Problem to work on ::
Search the listing below for the line containing "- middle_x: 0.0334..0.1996". From there through the line containing "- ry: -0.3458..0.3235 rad", transcribe every line exactly, both ends included.

▬▬▬▬▬▬▬▬▬▬

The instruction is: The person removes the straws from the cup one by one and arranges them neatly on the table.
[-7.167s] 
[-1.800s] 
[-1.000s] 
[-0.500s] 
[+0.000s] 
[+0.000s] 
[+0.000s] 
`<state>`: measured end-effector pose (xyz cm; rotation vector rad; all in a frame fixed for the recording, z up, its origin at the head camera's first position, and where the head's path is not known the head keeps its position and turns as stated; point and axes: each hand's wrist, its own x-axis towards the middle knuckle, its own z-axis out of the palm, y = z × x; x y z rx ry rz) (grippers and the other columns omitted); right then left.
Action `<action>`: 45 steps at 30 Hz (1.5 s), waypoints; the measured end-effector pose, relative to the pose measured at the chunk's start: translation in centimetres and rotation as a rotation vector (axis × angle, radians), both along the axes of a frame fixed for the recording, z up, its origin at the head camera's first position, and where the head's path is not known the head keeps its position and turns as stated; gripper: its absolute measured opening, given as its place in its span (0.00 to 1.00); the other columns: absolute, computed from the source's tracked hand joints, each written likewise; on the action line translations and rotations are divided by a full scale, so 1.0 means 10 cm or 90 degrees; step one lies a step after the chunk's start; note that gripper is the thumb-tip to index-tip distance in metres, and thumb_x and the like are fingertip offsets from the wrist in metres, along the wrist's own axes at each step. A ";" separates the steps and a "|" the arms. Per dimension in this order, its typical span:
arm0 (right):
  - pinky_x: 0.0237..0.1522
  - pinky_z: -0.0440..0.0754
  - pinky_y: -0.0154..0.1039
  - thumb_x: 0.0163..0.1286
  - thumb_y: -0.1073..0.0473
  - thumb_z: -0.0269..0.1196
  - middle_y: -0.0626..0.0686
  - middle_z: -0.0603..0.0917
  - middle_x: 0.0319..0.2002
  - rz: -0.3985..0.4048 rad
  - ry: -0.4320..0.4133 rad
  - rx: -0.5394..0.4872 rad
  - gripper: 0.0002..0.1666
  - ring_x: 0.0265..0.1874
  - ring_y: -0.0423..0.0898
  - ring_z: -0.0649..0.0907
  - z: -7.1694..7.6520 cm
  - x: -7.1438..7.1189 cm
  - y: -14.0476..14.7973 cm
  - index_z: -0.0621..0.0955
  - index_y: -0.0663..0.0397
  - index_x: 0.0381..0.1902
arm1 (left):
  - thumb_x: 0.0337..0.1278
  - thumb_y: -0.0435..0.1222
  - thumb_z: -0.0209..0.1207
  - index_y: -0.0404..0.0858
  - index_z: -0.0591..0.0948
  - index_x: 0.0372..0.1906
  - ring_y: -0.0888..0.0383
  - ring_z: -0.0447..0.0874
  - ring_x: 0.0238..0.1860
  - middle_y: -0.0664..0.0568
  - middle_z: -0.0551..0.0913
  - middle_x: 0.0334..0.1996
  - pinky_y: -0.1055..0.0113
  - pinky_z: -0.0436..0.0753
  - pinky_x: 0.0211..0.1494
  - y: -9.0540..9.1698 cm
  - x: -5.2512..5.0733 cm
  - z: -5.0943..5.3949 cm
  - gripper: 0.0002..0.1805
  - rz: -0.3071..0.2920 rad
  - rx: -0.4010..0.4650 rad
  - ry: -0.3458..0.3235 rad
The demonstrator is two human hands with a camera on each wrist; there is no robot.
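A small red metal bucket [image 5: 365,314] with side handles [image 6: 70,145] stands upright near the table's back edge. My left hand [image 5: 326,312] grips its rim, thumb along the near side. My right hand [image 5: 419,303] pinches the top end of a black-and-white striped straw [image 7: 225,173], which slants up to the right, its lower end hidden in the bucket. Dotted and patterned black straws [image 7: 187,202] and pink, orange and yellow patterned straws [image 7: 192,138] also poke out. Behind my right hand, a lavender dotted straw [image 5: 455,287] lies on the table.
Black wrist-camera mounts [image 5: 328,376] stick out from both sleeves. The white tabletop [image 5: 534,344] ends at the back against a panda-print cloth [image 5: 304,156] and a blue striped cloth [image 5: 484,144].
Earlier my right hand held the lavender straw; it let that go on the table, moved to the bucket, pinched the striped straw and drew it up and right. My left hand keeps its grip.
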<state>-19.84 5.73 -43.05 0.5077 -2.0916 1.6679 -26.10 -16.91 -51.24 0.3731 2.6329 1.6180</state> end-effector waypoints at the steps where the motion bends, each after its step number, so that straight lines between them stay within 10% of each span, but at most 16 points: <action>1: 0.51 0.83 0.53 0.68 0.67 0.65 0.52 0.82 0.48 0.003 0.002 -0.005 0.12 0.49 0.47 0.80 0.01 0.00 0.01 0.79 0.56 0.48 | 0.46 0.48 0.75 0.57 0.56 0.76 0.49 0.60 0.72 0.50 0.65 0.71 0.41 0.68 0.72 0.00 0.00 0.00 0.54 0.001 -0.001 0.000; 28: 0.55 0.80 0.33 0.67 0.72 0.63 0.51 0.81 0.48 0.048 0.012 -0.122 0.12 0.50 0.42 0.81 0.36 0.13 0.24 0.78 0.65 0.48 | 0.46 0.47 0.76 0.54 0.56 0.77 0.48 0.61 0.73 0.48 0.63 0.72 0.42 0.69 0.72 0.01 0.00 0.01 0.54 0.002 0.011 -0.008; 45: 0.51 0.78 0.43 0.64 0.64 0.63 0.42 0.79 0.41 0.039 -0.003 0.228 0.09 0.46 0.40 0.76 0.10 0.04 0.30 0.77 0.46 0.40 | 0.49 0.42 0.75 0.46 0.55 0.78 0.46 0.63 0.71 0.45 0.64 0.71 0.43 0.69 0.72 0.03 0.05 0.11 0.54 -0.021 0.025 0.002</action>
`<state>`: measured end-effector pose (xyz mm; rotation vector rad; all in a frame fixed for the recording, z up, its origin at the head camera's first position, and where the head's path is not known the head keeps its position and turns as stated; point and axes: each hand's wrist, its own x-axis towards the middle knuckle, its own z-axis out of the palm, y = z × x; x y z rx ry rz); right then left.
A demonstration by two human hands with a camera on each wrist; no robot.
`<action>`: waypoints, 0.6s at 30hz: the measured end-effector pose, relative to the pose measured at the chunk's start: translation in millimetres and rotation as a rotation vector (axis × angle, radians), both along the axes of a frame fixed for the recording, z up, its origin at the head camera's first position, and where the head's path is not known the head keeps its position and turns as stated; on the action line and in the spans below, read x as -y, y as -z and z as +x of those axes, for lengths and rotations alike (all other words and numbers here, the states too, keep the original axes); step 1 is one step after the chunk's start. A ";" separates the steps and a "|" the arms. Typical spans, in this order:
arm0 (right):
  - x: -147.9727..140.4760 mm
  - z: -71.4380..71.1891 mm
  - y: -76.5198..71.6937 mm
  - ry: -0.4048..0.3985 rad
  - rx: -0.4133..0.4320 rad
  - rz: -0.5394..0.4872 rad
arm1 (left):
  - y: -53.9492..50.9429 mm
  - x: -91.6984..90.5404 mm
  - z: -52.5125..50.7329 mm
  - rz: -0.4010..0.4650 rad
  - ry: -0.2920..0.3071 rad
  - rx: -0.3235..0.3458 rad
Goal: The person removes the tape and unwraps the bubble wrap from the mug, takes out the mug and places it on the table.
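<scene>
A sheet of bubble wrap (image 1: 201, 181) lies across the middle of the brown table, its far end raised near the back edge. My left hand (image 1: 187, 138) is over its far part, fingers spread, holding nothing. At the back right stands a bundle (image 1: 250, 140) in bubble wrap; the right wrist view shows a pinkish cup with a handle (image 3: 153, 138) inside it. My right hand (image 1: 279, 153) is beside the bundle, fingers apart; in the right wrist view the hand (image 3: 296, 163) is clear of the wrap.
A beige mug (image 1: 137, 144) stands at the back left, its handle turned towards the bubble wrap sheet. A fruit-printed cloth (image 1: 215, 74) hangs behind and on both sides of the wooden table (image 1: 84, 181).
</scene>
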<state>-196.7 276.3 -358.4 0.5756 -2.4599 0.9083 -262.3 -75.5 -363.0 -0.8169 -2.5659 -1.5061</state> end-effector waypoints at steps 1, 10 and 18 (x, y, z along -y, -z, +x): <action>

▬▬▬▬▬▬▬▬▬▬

Result of this task ::
  - middle_x: 0.0334..0.1996
  - pinky_y: -0.1055..0.0113
  - pinky_z: -0.0436..0.0753
  - pinky_x: 0.0211..0.1494
  - y: -9.0540..9.1698 cm
  - x: -5.2512..5.0733 cm
  - z: -5.0943..5.3949 cm
  - gripper: 0.0002..0.1805
  - rz: -0.3071..0.2920 rad
  - rx: -0.4010..0.4650 rad
  - ry: -0.3458..0.3235 rad

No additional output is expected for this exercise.